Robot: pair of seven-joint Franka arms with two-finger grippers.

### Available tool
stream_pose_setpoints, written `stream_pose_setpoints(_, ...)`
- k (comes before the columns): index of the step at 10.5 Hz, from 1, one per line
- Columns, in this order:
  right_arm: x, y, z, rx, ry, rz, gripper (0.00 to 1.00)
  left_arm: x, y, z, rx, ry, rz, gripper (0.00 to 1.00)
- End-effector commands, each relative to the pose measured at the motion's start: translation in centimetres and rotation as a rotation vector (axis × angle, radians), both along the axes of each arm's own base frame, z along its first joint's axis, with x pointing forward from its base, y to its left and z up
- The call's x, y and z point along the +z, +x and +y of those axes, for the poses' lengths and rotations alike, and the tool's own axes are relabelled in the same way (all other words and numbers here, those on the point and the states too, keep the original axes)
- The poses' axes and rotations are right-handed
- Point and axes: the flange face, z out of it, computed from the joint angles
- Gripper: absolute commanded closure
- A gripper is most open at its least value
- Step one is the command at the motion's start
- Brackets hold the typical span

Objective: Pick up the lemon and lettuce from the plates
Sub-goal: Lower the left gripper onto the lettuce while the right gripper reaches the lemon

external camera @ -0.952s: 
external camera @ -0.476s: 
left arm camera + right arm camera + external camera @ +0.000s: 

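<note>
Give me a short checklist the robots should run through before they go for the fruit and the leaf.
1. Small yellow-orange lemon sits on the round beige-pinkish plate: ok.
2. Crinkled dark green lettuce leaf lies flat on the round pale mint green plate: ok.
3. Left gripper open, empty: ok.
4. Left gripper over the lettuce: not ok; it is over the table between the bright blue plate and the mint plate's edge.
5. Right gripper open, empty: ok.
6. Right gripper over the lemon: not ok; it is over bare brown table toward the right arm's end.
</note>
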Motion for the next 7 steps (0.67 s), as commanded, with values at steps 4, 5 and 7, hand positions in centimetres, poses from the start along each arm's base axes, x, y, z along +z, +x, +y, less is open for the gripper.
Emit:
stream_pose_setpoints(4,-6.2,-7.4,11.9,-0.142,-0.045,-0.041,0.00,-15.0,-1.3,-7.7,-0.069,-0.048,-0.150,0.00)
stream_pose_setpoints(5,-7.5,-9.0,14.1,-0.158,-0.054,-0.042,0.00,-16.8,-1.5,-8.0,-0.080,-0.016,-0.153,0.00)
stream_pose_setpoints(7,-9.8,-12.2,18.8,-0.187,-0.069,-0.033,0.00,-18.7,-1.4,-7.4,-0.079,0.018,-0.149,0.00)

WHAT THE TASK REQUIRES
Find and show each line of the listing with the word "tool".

OUTPUT FOR THIS TASK
### Available tool
- The call's x, y and z point along the +z, +x and +y of those axes, for the poses' lengths and rotations alike, and the tool's own axes are relabelled in the same way (all other words and numbers here, those on the point and the states too, keep the original axes)

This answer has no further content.